Place the beef broth on the stove on low heat to keep warm.
In a wide pot on medium-low heat melt the butter. Once melted add the garlic and thyme leaves, and approx. 1/2 tsp of salt. Cook for 1-2 minutes until fragrant and soft. The garlic should not be brown, at any point it starts to brown lower the heat.
Add arborio rice and mix to combine. Toast rice for 3-4 minutes until it starts to become translucent.
Pour in the wine and stir. Cook for 3-4 minutes until the wine is almost non existent.
Add the onions and mix to combine.
Add the first round of broth. Depending on the pan add broth until it just covers the risotto. (could be 1 cup to 1 1/2 cups). Give it a quick mix, a shake of the pan to ensure all grains are covered and cook until rice absorbs the majority of the broth. Mix 2-3 times each round of broth. Don't worry if you mix more. It terms of seasoning after the first round taste it (avoiding the rice), if it needs salt start with a heavy pinch (1/4 tsp) and go from there.

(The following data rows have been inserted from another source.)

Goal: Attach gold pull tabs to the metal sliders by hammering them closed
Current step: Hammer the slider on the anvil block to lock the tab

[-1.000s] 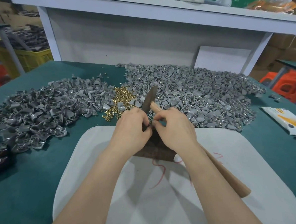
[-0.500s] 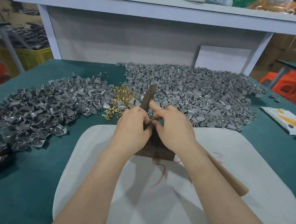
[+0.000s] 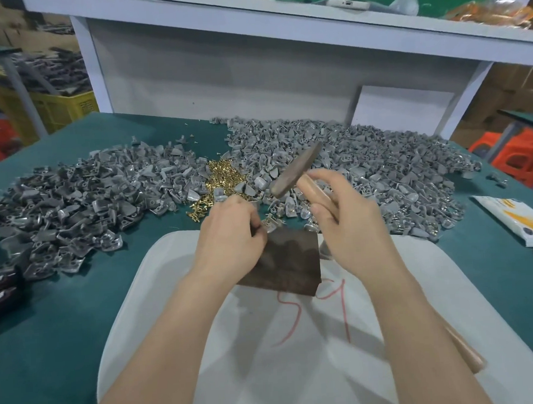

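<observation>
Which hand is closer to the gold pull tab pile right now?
Left. The left hand sits just in front of the gold pull tabs, pinching a slider; the right hand is off to their right, gripping the hammer.

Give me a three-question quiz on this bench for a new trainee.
1. True or false: the right hand grips the hammer by its wooden handle while the left hand pinches a slider at the dark block's far edge.
2. What colour is the writing on the white board?
3. The gold pull tabs lie: A between the two grey slider piles; B on the white board; C on the dark block.
Key: 1 true; 2 red; 3 A.
</observation>
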Available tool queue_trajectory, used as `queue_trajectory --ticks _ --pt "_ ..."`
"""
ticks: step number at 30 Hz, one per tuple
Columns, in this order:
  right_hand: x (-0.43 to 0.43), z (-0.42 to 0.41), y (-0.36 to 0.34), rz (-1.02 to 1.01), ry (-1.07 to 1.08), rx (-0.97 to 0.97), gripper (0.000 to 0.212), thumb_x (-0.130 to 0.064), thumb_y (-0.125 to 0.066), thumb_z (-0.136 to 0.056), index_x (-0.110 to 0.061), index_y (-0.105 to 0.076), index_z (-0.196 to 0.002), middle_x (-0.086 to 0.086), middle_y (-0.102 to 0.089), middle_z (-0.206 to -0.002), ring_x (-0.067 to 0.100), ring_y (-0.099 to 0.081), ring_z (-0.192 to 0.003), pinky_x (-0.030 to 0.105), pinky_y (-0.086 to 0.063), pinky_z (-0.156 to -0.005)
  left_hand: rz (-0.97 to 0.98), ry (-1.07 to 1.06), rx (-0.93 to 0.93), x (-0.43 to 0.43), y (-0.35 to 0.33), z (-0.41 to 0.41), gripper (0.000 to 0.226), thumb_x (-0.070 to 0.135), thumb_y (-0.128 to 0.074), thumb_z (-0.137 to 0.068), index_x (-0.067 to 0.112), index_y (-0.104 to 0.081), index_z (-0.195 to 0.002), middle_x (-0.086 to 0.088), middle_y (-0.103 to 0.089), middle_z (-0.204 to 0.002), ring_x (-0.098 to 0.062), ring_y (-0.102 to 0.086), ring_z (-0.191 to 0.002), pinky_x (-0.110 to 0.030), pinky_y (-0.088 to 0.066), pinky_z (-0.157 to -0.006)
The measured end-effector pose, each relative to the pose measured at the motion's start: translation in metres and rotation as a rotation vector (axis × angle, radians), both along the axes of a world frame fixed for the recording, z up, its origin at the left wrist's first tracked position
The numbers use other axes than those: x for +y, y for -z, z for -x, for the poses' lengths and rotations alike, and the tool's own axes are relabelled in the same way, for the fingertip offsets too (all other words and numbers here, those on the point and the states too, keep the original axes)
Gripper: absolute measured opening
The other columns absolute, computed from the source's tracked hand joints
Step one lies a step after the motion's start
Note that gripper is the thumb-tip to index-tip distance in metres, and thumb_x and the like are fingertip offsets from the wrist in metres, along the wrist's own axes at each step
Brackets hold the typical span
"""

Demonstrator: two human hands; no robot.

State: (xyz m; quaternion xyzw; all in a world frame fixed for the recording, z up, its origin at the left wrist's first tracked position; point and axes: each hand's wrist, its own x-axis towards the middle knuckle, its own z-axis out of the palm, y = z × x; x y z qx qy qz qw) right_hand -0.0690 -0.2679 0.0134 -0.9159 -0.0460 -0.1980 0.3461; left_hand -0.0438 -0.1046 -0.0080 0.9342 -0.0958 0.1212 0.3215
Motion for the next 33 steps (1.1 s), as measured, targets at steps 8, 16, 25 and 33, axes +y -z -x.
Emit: queue_trajectory --ticks 8,16,25,33 --pt "-0.002 0.011 -0.012 0.013 0.041 -0.115 0.036 -0.022 -0.060 -0.089 -0.038 -0.059 -0.122 -0.015 -0.067 -0.113 0.012 -0.062 -0.103 0.034 -0.048 -0.093 0.012 0.002 -0.012 0.000 0.001 0.000 0.007 0.017 -0.062 -0.086 0.011 -0.065 -0.082 -0.004 -0.057 -0.101 -0.026 -0.051 -0.102 -0.041 -0.043 -0.091" --pt "0.005 0.018 -0.016 0.198 0.024 -0.054 0.036 -0.024 -0.060 -0.089 -0.044 -0.058 -0.120 -0.014 -0.069 -0.105 0.013 -0.062 -0.097 0.028 -0.047 -0.083 0.034 0.013 -0.026 -0.001 0.001 0.000 0.010 0.015 -0.063 -0.086 0.008 -0.065 -0.079 -0.007 -0.059 -0.100 -0.029 -0.053 -0.101 -0.041 -0.045 -0.088" --pt "0.010 0.019 -0.012 0.234 0.006 0.027 0.036 -0.027 -0.058 -0.090 -0.045 -0.057 -0.120 -0.012 -0.069 -0.107 0.017 -0.062 -0.102 0.035 -0.049 -0.087 0.057 0.010 -0.032 0.001 0.003 -0.002 0.010 0.014 -0.065 -0.084 0.005 -0.067 -0.080 -0.010 -0.059 -0.099 -0.030 -0.054 -0.099 -0.042 -0.045 -0.088" --pt "0.009 0.021 -0.015 0.296 -0.017 0.069 0.036 -0.028 -0.057 -0.090 -0.048 -0.054 -0.120 -0.009 -0.069 -0.101 0.019 -0.063 -0.095 0.031 -0.050 -0.083 0.059 0.002 -0.027 0.000 0.003 -0.002 0.008 0.014 -0.065 -0.084 0.007 -0.066 -0.081 -0.008 -0.059 -0.100 -0.029 -0.054 -0.099 -0.042 -0.045 -0.089"
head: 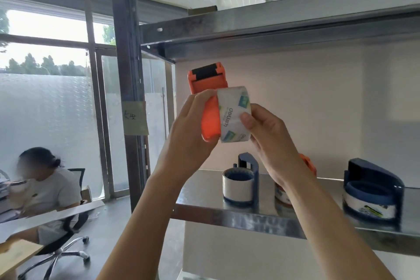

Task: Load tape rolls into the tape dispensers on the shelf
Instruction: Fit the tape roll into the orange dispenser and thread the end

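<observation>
Clear printed tape roll [234, 113] against orange dispenser [208, 85].

Both forearms are bare and rise from the lower edge of view, converging toward the orange dispenser [208, 88]. The left hand [191, 127] is left of and below the dispenser, back toward the camera, fingers curled round its body. The right hand [270, 141] is lower right of the dispenser and pinches the tape roll [234, 116], which touches the dispenser's right side. Its fingers behind the roll are hidden.
</observation>
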Motion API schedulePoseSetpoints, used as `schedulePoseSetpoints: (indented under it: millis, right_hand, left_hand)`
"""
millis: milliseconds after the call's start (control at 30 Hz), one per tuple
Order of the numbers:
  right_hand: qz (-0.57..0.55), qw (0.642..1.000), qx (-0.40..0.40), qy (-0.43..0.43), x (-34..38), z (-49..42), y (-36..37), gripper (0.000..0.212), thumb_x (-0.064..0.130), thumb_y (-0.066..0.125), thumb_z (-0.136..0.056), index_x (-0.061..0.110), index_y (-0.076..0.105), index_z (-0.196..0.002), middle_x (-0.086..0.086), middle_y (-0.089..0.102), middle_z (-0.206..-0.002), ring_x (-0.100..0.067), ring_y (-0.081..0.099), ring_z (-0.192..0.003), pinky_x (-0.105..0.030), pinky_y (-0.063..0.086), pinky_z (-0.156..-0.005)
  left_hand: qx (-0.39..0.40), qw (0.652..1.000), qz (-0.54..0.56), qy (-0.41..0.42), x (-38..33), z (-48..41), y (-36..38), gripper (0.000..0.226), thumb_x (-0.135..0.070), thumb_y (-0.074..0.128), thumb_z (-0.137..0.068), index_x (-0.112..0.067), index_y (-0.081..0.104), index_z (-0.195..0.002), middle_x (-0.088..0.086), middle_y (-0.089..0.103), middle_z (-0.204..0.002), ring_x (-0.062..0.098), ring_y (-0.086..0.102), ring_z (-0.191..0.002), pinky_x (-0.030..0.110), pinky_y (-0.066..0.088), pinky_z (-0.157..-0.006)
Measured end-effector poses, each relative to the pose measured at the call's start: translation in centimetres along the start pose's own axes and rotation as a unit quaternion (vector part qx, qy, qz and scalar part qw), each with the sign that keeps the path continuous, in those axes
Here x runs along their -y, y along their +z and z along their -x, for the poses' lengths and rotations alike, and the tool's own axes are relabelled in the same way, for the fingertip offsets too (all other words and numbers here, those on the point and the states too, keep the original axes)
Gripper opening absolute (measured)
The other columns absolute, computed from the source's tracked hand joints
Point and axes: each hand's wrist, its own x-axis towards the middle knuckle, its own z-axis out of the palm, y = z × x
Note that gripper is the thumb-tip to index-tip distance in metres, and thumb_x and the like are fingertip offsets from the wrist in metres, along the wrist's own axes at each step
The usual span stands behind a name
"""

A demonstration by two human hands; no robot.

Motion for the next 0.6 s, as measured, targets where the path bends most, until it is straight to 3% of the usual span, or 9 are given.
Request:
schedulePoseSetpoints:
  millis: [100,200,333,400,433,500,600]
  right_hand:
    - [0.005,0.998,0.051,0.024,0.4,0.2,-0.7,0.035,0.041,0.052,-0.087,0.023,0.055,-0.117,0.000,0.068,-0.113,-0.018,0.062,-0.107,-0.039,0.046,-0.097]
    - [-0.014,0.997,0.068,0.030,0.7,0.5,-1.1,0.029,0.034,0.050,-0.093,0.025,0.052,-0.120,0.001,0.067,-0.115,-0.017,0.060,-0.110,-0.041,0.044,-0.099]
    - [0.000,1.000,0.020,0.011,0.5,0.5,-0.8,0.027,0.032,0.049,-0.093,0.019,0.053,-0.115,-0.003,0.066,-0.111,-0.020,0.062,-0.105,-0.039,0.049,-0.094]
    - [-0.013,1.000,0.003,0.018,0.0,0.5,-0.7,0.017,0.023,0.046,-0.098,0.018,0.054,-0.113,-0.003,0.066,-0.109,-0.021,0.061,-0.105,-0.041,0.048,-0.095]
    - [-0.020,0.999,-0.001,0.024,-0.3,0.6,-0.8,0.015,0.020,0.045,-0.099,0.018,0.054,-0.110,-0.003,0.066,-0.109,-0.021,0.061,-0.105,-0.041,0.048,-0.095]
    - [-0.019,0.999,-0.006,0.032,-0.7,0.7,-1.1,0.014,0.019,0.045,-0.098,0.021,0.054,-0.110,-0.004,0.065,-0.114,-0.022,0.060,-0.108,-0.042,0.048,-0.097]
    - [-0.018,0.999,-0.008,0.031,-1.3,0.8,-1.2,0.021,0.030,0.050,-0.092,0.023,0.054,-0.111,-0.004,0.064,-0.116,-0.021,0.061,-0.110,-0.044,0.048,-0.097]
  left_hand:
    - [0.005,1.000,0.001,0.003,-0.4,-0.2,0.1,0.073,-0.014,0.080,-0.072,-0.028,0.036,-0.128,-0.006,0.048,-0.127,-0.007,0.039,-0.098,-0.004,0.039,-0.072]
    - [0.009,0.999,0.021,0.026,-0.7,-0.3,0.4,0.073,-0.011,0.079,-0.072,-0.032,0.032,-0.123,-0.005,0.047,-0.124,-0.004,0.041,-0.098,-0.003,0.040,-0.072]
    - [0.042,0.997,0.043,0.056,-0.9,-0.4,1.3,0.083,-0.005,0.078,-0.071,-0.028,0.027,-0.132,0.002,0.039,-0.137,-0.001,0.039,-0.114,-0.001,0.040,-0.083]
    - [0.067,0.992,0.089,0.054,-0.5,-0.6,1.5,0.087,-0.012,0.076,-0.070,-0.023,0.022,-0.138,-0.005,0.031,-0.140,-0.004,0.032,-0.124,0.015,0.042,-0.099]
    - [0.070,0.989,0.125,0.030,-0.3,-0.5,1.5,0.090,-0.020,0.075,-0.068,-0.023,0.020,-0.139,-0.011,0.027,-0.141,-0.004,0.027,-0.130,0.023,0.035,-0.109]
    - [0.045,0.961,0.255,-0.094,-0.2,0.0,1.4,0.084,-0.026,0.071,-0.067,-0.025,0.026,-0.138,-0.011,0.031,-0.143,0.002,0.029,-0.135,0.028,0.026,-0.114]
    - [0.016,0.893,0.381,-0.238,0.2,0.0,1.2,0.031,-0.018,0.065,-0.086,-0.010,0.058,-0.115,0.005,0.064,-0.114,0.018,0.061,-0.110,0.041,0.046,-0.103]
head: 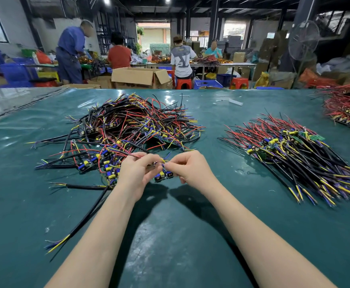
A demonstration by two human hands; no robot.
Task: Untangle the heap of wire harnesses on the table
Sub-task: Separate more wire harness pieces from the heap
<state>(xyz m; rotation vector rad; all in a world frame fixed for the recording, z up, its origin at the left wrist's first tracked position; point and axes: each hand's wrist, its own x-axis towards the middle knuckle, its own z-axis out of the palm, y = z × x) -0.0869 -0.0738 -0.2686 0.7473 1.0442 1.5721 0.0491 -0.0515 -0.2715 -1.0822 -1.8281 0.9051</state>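
Observation:
A tangled heap of wire harnesses (128,125) with black, red, yellow and blue leads and small circuit boards lies left of centre on the green table (170,235). At the heap's near edge, my left hand (136,173) and my right hand (187,169) meet just above the table. Both pinch the wires of one harness whose small board (163,177) with blue and yellow parts hangs between them. A long black cable (86,217) trails from the heap toward the near left.
A sorted bundle of harnesses (294,154) lies fanned out on the right. Another red-wired pile (346,109) sits at the far right edge. Beyond the table stand cardboard boxes (140,77), stools, a fan (304,41) and several people working at benches.

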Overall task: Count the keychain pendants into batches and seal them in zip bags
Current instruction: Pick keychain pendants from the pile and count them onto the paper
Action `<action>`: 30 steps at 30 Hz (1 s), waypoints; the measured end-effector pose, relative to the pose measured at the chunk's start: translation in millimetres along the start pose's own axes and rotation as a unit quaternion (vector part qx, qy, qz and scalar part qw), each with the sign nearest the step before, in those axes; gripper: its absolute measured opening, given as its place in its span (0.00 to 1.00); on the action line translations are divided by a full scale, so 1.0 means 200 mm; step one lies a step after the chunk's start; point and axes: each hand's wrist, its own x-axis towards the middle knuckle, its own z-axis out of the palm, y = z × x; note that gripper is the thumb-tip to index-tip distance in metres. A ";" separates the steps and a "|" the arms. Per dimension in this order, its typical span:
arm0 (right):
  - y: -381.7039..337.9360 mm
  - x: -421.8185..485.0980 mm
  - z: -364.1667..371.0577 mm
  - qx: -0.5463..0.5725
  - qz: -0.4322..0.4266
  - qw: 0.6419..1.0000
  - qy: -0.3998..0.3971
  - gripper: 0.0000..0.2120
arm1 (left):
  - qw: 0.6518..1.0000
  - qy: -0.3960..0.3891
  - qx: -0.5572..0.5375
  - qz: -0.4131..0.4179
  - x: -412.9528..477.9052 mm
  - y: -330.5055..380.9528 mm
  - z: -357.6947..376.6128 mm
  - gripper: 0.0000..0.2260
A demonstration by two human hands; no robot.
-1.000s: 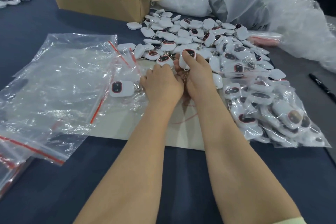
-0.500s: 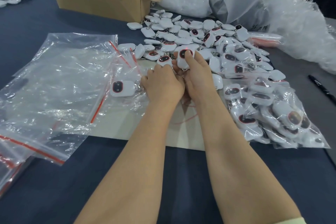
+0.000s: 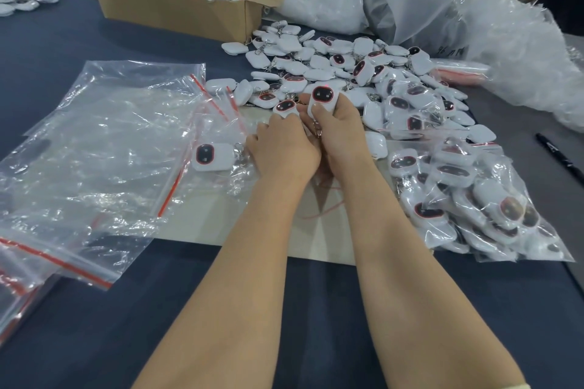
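A heap of white keychain pendants (image 3: 341, 66) with dark red-rimmed faces lies on the table's far middle. My right hand (image 3: 339, 133) grips one pendant (image 3: 322, 97) face up, its chain hanging between my hands. My left hand (image 3: 284, 148) is curled beside it, fingertips on another pendant (image 3: 285, 107) at the heap's near edge. One single pendant (image 3: 212, 156) lies inside a clear zip bag (image 3: 218, 136) left of my left hand. Filled zip bags (image 3: 467, 199) of pendants are stacked at the right.
A spread of empty red-striped zip bags (image 3: 94, 148) covers the left. A cardboard box (image 3: 177, 12) of pendants with a red sign stands at the back. Large plastic bags (image 3: 474, 9) rise at the back right. A black marker (image 3: 559, 158) lies at the right edge.
My right hand has turned the pendant it holds, so its dark face now shows fully upward. My left hand's fingers have crept slightly forward onto a pendant at the heap's edge.
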 end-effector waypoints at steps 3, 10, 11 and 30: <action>-0.04 -0.01 0.01 0.039 0.003 0.999 0.003 0.07 | 0.999 -0.027 0.021 -0.006 -0.01 0.01 -0.01 0.15; -0.11 -0.05 0.04 -0.090 -0.029 0.995 0.013 0.03 | 0.996 -0.011 -0.086 -0.029 -0.01 0.02 -0.02 0.10; -0.12 -0.06 0.04 -0.121 -0.027 0.992 0.021 0.03 | 0.988 0.003 -0.150 -0.045 -0.01 0.02 -0.03 0.10; -0.28 -0.07 -0.03 -0.291 -0.017 0.953 -0.084 0.11 | 0.899 0.179 -0.393 -0.073 0.01 0.03 -0.07 0.02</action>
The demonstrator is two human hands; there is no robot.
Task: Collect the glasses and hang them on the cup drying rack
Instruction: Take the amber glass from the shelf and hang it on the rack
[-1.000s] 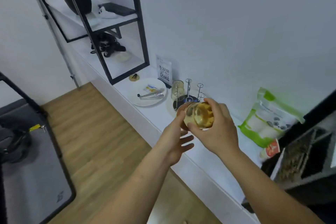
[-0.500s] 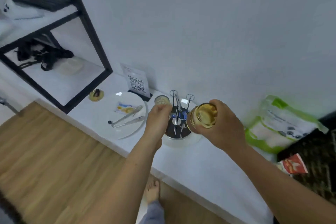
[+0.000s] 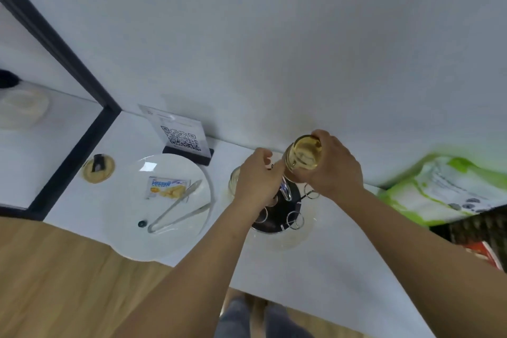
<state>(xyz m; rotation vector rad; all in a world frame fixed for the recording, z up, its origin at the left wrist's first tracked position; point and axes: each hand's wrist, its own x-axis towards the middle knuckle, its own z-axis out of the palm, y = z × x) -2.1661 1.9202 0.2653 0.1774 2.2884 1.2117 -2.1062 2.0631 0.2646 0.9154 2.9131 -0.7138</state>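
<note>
My right hand (image 3: pixel 336 170) grips a clear yellowish glass (image 3: pixel 303 155), held on its side above the cup drying rack (image 3: pixel 285 210), its round end facing me. The rack is a black round base with chrome looped prongs, standing on a clear dish. My left hand (image 3: pixel 256 180) is closed around the rack's upper prongs at its left side. Another glass (image 3: pixel 233 181) hangs on the rack's left, mostly hidden behind my left hand.
A white plate (image 3: pixel 131 217) with metal tongs (image 3: pixel 178 207) and a snack packet (image 3: pixel 166 186) lies left of the rack. A QR code stand (image 3: pixel 182 140) is behind it by the wall. A green and white bag (image 3: pixel 444 186) sits at right. A black shelf frame (image 3: pixel 71 107) stands at left.
The view has come closer and tipped down over the counter. My left hand went from the glass to the rack's prongs. My right hand carried the glass over the rack.
</note>
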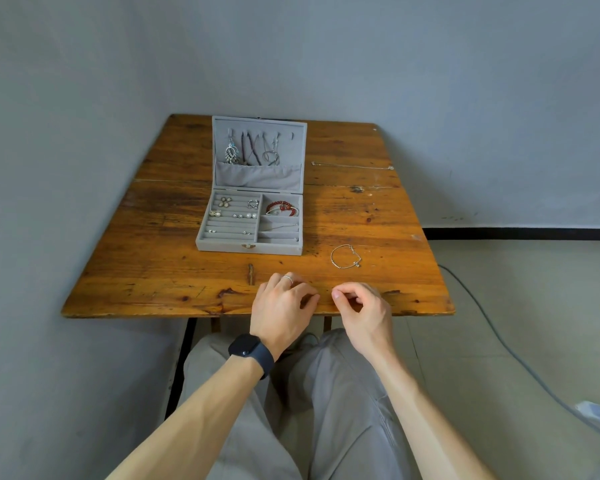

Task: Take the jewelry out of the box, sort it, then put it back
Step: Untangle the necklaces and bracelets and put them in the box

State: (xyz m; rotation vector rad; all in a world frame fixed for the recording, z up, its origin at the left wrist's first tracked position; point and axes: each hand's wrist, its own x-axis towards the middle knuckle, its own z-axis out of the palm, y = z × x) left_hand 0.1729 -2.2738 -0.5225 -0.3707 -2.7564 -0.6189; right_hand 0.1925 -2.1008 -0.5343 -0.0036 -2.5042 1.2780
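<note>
Wooden table (pixel 146 237) against grey walls (pixel 430 64), open grey jewelry box (pixel 222 245) on it.

The jewelry box (pixel 222 246) sits open on the table (pixel 146 265), just left of the frame's centre, its lid (pixel 258 180) standing up behind the tray with necklaces (pixel 253 150) hung inside it. In the tray, earrings (pixel 236 214) lie in the left section and a beaded bracelet (pixel 282 207) in the upper right compartment. A chain (pixel 352 165) lies right of the lid, a bracelet (pixel 343 256) below and right of the box, and the left hand (pixel 279 313) and right hand (pixel 364 310) sit side by side at the table's lower edge.
</note>
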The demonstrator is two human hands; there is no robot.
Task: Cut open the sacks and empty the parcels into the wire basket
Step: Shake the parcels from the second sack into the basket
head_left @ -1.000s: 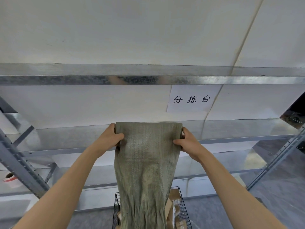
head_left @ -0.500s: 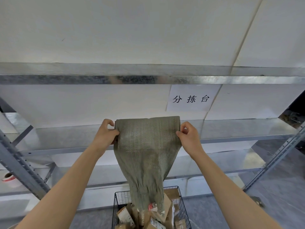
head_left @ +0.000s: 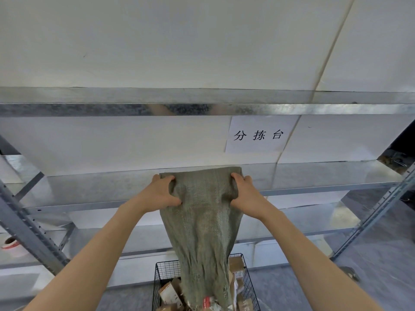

Add more broth and repeat above steps. This recipe calls between 4-5 cups of broth. If you notice that it is perfectly cooked at 4, don't add more. This part of the recipe really takes intuition and feeling, if the rice is still hard or hard for your liking then add more little by little.
Once all broth has been added, but not completely absorbed (15-18 minutes of cooking) give it a taste. The rice should be loose, yet al dente. If the rice has too much of a bite add more broth, about 1/4 cup at a time. Once al dente add the Parmesan cheese. Mix to incorporate. Serve immediately.